## TASK INSTRUCTIONS:
Please say how many lines below include the word "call", with nothing beyond the number.

## SUPPLIED DATA:
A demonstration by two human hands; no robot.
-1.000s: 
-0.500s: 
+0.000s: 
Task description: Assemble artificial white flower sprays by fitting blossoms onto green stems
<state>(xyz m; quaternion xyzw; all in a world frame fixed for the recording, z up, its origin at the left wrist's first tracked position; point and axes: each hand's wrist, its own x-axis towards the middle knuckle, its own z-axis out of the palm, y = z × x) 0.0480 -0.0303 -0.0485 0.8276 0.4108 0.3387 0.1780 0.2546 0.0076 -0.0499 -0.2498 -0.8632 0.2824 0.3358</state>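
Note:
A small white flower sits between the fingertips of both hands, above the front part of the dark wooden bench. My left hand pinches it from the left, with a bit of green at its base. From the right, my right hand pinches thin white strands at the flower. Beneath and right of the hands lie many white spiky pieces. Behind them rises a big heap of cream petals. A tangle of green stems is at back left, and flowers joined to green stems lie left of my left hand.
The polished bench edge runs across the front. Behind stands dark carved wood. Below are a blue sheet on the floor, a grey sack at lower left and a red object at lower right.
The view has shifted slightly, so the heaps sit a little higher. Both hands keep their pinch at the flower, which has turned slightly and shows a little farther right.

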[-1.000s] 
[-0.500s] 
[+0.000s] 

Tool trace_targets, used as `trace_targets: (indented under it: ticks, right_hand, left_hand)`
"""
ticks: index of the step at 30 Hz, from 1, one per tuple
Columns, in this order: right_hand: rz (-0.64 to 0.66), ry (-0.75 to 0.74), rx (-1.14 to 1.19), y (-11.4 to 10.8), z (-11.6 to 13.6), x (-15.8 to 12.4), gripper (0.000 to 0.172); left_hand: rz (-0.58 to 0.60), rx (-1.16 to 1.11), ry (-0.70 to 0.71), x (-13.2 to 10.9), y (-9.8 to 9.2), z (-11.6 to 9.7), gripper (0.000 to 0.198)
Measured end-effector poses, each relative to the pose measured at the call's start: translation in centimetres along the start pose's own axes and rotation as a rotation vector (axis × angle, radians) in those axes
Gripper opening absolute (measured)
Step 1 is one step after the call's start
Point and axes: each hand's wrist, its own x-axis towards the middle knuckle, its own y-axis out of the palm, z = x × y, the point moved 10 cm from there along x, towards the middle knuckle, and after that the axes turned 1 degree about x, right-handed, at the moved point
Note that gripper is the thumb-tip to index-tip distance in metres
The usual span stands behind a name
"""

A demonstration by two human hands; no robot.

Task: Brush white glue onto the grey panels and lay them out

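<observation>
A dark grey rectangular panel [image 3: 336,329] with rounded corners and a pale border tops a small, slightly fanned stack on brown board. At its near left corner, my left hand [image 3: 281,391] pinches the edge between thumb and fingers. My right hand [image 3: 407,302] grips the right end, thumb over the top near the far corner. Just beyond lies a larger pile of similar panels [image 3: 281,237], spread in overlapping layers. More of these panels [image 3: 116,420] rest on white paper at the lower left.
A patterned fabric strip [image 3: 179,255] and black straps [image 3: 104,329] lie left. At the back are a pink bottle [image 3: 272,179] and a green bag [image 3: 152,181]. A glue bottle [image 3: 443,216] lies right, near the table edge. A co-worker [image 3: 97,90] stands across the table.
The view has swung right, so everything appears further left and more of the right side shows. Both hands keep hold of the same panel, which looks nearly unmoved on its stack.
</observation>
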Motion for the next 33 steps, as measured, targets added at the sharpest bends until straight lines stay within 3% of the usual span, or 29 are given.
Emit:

## OUTPUT OF THE EXERCISE:
2